The collective consciousness is a funny animal. Take James Whale’s 1931 film version of Frankenstein, for instance. Most people know the story of Frankenstein through the film, not Mary Shelley’s novel. Over eight decades after its release the film has become one of the most universally recognized cultural and cinematic icons in history. Boris Karloff’s monster has even appeared on a U.S. postage stamp, for godsakes, and kids can identify him before they can identify their own cousins. Yet in spite of its stature, it seems people don’t know very much about the movie.
Ask someone, any random person on the street, to name the actor who played Frankenstein. After they say “Karloff” and you rephrase the question as “No, I mean who played Dr. Frankenstein?” more often than not they’ll just stare at you glassy-eyed. Only a precious few shut-ins will be able to come up with poor, doomed Colin Clive.
Ask someone else what Dr. Frankenstein’s full name is in the film, and you’re likely to get a collection of wrong answers. (It was Henry, not Victor. Just plain Henry Frankenstein. No “Baron,” no “von.”) And ask a third person to name Dr. Frankenstein’s hunchbacked assistant, and my guess is a huge percentage would offer up “Igor,” and they’d be wrong too. That dull-witted, easily spooked, brain-dropping, nasty little hunchbacked bastard was named Fritz.
In the grand scheme of things, none of these questions really matter. We all know what we’re talking about when we’re talking about Frankenstein. It is worth remembering with thankful hearts, however, that Fritz (a character who did not appear in the novel) was played with monster-tormenting relish by character actor Dwight Frye. Fritz could have easily been a throwaway background character, but Frye imbued him with an energy, a physicality, and a dark humor that made him perhaps the second most memorable character in the film.
Frye had only appeared in a small handful of films when Whale cast him for Frankenstein. He’d had an illustrious stage career in the ‘20s before moving to Hollywood, so it’s entirely possible that Whale—who also had a background in the theater—knew him through that world. There’s a much better chance, however, that Whale had been impressed by Frye’s wild-eyed, scene stealing performance as the bug-eating Renfield in Tod Browning’s Dracula, released about a year earlier. His Renfield created a model that would be copied for generations to come. He did the same with Fritz, who would become the archetype for the thousands of cinematic “mad scientist assistants” who followed.

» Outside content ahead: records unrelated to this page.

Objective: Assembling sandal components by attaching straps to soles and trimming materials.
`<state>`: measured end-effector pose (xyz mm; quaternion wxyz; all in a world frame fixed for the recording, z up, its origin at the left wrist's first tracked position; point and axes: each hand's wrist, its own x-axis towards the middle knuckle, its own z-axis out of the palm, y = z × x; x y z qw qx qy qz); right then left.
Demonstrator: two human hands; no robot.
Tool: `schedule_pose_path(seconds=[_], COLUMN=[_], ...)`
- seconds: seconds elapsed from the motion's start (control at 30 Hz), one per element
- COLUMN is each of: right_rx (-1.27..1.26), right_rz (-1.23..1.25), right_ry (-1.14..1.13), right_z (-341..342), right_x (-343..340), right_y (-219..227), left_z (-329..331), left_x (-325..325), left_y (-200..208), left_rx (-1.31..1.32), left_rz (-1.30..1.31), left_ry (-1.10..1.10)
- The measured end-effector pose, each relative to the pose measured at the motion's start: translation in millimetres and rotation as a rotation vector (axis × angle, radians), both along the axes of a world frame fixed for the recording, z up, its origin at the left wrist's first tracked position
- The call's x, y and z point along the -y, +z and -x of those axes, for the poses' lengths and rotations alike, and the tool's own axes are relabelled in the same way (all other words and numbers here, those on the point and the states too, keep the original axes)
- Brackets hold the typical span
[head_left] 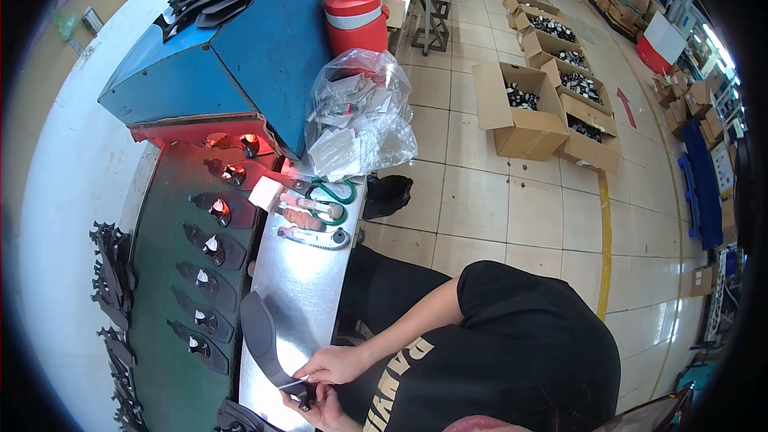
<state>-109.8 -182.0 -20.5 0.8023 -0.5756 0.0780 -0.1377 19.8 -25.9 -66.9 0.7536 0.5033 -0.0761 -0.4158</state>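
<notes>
A dark grey sandal sole (262,334) lies at the near end of the metal table, and its near end reaches into my hands. My right hand (332,365) is closed around a thin white stick (294,383), which crosses that end of the sole. Just below it, my left hand (322,411) is closed on the sole's dark end, fingers pinched together. What lies between the fingertips is partly hidden. More dark sandal pieces (244,416) rest at the lower edge beside my left hand.
The green conveyor belt (156,272) carries several sandals (210,282) toward a blue machine (240,48) glowing red. Green-handled scissors (344,192), a white-headed mallet (266,193) and a cutter knife (316,237) lie farther along the table, near a clear plastic bag (360,124). Cardboard boxes (528,132) stand on the floor.
</notes>
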Motion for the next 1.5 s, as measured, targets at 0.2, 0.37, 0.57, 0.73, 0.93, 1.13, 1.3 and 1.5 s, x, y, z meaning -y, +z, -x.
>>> schedule_pose_path(seconds=[0.2, 0.37, 0.57, 0.73, 0.93, 1.13, 1.3, 1.5], right_rx=[-0.063, 0.020, 0.052, -0.146, -0.191, -0.243, -0.185, -0.186], right_rz=[-0.316, -0.062, -0.421, -0.485, -0.413, -0.518, -0.837, -0.937], right_ry=[0.244, 0.228, 0.201, 0.269, 0.442, 0.285, 0.292, 0.332], right_z=[-9.6, -2.0, -14.3, -11.3, 0.1, -4.2, -15.5, -7.5], right_x=[16.7, -0.5, -4.0, 25.1, 0.8, -8.5, 1.4, 23.1], right_y=[-1.8, -1.4, -10.3, 4.3, 8.7, 5.0, 7.0, 19.4], left_z=[-3.6, -14.8, -10.7, 35.2, -1.8, -4.9, -6.9, -8.0], left_x=[15.1, 12.1, 7.2, 55.6, 35.5, 34.2, 35.3, 35.4], left_y=[38.7, 12.8, 25.8, 94.3, 59.3, 60.5, 60.7, 60.3], left_rx=[-0.500, -0.365, -0.813, -0.472, 0.108, 0.431, 0.697, 1.015], left_rz=[0.096, -0.158, 0.233, 0.005, -0.242, -0.266, -0.281, -0.284], left_ry=[-0.006, 0.205, -0.032, 0.327, 0.567, 0.551, 0.529, 0.486])
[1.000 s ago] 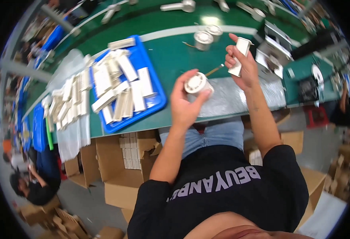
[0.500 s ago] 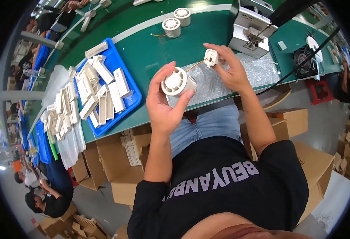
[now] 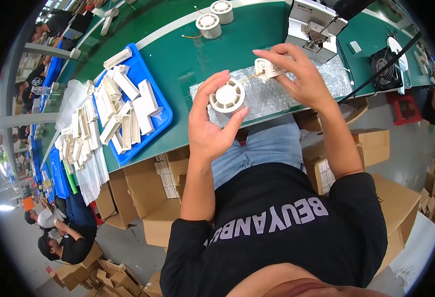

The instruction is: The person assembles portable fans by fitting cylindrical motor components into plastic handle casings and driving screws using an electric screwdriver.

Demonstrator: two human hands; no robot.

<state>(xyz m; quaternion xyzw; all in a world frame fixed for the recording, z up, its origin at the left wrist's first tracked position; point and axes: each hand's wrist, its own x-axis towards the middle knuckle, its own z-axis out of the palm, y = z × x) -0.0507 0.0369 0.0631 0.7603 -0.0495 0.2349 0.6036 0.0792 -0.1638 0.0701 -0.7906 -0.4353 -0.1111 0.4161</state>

It was Frye’s Renfield more than anything else that would lead to his being typecast throughout the ‘30s as (in his own words) “idiots, half-wits, and lunatics.”
Word got around Hollywood that if you were a producer or director looking to cast someone to play a nutjob, you wanted Dwight Frye. He did not disappoint. Playing deeply disturbed characters in small, often uncredited roles in horror movies, war dramas, gangster pictures and comedies, it was impossible to ignore him. Whether he was playing “Villager,” “Second Mug,” or even “Desk Clerk,” he had a knack for tossing in a little something extra. He didn’t just play crazy people—he played crazy people who were at the same time a little creepy, and almost always funny.

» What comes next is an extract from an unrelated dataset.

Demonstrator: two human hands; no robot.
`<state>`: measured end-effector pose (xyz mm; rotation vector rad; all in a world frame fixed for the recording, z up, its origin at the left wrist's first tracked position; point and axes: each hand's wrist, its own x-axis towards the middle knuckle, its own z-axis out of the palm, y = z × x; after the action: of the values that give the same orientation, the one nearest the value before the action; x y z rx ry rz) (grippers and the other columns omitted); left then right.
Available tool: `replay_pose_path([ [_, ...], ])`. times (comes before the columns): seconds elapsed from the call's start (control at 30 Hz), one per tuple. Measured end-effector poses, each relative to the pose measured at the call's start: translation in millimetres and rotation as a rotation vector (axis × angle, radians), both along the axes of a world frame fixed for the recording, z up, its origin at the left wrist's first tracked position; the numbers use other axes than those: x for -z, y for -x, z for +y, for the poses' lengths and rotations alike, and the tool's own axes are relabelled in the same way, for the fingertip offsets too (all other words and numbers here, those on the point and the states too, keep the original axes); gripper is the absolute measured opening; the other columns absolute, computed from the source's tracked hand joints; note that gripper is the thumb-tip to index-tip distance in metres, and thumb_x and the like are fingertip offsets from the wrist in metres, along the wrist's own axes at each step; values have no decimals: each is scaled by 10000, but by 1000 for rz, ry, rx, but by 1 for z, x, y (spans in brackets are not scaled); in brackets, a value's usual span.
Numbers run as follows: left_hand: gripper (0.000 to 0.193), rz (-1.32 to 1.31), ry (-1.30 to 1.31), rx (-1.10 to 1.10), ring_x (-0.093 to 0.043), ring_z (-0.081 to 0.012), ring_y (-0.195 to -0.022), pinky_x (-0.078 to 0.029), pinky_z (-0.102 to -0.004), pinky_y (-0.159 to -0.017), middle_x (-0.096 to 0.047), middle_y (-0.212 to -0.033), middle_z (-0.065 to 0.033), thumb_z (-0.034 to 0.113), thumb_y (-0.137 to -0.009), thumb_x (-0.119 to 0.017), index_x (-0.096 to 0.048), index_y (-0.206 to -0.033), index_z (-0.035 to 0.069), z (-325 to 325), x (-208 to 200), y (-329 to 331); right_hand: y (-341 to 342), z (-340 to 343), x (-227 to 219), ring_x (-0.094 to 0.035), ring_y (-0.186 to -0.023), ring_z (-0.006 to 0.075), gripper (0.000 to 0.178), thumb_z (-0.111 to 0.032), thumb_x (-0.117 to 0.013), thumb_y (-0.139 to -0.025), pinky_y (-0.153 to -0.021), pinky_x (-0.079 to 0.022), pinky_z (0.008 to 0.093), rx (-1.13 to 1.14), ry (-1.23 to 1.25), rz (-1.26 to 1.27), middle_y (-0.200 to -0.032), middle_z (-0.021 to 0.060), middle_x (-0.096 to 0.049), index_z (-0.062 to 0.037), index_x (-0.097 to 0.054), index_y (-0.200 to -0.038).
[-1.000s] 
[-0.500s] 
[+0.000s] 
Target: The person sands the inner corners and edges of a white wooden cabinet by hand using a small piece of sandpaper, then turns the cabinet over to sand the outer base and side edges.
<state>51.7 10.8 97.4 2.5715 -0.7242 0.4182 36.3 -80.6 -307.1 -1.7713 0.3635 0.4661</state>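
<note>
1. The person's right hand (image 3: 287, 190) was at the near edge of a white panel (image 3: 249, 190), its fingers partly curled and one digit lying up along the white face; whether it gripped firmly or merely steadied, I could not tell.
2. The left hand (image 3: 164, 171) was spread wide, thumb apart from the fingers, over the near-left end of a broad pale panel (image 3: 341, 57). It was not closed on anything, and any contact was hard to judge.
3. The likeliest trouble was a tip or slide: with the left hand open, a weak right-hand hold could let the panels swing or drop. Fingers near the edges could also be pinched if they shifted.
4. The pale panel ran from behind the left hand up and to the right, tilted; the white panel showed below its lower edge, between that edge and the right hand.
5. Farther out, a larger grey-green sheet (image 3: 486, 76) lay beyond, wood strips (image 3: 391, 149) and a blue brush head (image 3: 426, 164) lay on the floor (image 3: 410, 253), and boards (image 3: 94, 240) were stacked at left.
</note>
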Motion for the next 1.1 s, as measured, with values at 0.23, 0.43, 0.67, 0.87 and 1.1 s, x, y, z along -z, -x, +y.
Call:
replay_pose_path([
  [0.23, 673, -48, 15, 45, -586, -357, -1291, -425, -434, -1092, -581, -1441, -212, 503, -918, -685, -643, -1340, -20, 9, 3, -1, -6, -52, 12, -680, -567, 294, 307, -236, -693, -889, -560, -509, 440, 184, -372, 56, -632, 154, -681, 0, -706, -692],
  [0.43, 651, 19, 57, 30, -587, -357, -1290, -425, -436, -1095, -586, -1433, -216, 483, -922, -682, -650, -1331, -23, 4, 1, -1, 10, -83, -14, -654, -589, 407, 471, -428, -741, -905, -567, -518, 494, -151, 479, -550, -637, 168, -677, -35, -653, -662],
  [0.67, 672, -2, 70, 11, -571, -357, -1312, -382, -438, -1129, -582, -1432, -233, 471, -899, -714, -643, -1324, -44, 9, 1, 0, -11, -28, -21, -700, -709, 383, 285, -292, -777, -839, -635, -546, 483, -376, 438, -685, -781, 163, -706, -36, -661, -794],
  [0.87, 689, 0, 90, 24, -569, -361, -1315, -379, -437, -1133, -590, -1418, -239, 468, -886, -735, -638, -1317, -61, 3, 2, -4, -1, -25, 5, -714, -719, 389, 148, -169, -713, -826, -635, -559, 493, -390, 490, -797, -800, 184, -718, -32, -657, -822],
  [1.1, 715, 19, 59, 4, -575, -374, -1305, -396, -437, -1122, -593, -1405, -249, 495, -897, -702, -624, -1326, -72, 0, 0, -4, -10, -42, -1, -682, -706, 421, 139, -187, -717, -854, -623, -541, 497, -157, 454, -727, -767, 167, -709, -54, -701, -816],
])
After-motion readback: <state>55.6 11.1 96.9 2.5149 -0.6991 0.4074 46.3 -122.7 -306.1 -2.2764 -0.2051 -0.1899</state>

In Whale’s 1935 sequel, Bride of Frankenstein, for instance, he only appears in a few brief scenes, only has a few lines, but they are integral to the plot. He doesn’t simply play Karl the body snatcher as a sleazy, money-grubbing ghoul like Burke and Hare, His Karl is a little…off. Moreover, Frye is clearly doing a Boris Karloff impression, lisp and all, in a move I always found hilarious.
Likewise, his sixth-billed turn as Herman, the dull-witted houseboy falsely accused of being a vampire in 1933’s The Vampire Bat utterly eclipses the likes of Lionel Atwill, Fay Wray, and Melvyn Douglas. After Herman leaves the picture (following an unfortunate run-in with some torch-bearing townsfolk), the whole enterprise becomes much less interesting.
Even in a brief, uncredited, and non-crazy role in Whale’s The Invisible Man, he’s impossible to miss. As a persistent reporter at a police press conference, Frye is just full of ideas regarding how to capture said invisible man, each more ridiculous than the next.
Not surprisingly, although he appeared in films of nearly every genre (including musicals), he found his real niche in horror. He appeared in numerous Universal horror films, including Edgar G. Ulmer’s The Black Cat and all but one of the Frankenstein sequels. To this day, when people think of “Igor,” a mad scientist’s hunchbacked assistant, they’re thinking of an image and a character created by Dwight Frye. And when Frye died in 1943 shortly after completing his last film, Dangerous Blondes, he could rest easy, knowing that throughout his very busy fifteen-year career, he never once played a character named Igor.